Entre as respostas mais comuns estão os apoios generalizados, como tetos aos preços dos combustíveis e reduções fiscais. Estas medidas têm a vantagem de serem rápidas de implementar, mas especialistas alertam que podem ter efeitos limitados na proteção dos mais vulneráveis e reduzir os incentivos à poupança de energia, agravando o desequilíbrio entre oferta e procura.
Estudos internacionais indicam que os apoios não direcionados tendem a beneficiar mais os agregados de rendimentos elevados, que consomem mais energia em termos absolutos.
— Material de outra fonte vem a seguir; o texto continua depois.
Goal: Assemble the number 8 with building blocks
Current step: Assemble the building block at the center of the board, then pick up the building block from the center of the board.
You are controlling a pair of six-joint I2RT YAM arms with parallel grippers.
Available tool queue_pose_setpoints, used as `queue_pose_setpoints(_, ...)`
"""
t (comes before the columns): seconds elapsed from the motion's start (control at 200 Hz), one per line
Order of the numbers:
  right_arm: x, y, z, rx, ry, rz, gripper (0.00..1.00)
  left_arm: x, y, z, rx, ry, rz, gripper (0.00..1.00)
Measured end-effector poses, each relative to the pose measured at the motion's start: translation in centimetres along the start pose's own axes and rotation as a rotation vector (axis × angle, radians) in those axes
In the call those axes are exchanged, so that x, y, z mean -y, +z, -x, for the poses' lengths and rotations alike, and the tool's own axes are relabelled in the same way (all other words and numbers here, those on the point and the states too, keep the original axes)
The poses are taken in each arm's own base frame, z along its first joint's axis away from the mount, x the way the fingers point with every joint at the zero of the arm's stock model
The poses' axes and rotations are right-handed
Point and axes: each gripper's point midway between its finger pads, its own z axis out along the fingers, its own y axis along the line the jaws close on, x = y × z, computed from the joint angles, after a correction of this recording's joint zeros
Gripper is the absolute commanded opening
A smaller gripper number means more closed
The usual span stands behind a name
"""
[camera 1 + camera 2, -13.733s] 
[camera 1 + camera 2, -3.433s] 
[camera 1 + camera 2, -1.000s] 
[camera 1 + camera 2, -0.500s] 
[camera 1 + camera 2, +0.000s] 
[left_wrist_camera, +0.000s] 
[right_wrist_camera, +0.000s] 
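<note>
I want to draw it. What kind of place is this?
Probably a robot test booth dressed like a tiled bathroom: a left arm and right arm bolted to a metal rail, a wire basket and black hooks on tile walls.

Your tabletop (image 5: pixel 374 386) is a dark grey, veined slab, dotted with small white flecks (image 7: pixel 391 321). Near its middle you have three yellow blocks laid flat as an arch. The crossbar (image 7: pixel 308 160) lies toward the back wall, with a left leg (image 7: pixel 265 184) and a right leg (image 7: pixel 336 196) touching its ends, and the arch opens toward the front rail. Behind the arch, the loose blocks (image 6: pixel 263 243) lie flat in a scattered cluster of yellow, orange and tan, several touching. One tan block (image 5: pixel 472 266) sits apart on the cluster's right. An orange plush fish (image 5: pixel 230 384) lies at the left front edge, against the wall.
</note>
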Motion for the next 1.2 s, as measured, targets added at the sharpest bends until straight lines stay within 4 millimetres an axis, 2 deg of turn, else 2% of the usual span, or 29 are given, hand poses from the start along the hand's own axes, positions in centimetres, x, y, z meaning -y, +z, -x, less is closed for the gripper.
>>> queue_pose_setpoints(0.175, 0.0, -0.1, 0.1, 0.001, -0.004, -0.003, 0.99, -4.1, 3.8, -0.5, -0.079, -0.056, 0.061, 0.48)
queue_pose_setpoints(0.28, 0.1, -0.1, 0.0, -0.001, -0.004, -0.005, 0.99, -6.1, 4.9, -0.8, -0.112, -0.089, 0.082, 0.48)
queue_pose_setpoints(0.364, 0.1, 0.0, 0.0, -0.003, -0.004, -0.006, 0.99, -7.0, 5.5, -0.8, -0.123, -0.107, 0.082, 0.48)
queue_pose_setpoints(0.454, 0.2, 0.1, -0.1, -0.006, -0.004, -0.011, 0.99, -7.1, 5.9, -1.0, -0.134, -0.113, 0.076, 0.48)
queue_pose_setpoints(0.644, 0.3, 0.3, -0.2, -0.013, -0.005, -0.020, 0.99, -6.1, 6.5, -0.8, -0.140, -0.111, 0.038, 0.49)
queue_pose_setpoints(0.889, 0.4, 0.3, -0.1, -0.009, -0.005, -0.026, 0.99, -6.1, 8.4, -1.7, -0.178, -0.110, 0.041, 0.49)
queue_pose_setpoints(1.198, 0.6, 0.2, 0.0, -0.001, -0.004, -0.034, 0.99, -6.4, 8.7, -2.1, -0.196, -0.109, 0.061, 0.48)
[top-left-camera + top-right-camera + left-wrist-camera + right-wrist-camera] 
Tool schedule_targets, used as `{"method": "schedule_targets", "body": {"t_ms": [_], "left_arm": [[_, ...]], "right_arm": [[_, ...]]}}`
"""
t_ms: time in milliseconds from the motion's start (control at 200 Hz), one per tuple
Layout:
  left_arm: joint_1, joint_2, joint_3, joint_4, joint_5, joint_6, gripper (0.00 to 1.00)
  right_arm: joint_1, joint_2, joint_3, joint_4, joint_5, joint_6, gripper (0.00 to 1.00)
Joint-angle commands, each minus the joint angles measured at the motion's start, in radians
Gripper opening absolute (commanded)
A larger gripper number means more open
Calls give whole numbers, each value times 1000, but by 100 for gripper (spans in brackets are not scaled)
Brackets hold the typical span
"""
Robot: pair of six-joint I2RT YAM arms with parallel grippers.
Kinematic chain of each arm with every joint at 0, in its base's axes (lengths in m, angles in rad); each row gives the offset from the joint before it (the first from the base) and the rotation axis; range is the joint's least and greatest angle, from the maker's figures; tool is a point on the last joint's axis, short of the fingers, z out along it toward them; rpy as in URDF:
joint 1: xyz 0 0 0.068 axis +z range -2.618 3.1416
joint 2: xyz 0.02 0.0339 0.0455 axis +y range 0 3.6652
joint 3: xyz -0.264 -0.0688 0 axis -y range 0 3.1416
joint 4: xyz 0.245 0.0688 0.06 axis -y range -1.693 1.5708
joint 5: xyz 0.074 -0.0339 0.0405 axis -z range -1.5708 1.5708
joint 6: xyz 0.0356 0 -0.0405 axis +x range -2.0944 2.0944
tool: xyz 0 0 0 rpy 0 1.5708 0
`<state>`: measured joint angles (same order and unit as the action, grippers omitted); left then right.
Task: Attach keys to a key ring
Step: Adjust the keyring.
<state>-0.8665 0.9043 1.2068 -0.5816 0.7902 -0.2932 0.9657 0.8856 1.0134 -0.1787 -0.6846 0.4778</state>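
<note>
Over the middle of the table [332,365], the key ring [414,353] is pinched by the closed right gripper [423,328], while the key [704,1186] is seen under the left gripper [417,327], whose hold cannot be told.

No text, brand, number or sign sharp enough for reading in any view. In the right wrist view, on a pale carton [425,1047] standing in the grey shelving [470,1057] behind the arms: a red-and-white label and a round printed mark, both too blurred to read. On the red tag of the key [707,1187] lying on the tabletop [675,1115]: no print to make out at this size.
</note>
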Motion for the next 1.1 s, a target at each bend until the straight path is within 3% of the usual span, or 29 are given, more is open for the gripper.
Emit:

Em alguns casos, até 70% do valor total destas medidas acaba por ser absorvido pelos grupos de maior rendimento, o que levanta questões de eficiência na utilização de recursos públicos.
Como alternativa, cresce o apelo a políticas mais direcionadas, focadas nos agregados familiares em situação de vulnerabilidade. Programas sociais já existentes, bases de dados fiscais e redes locais têm sido usados para identificar beneficiários de forma mais eficaz, reduzindo desperdícios e garantindo maior impacto social.
Apesar das diferenças nas abordagens, os especialistas concordam que a combinação de apoios bem direcionados com políticas de redução da procura energética será essencial para estabilizar os mercados e proteger os consumidores sem comprometer a sustentabilidade fiscal dos Estados.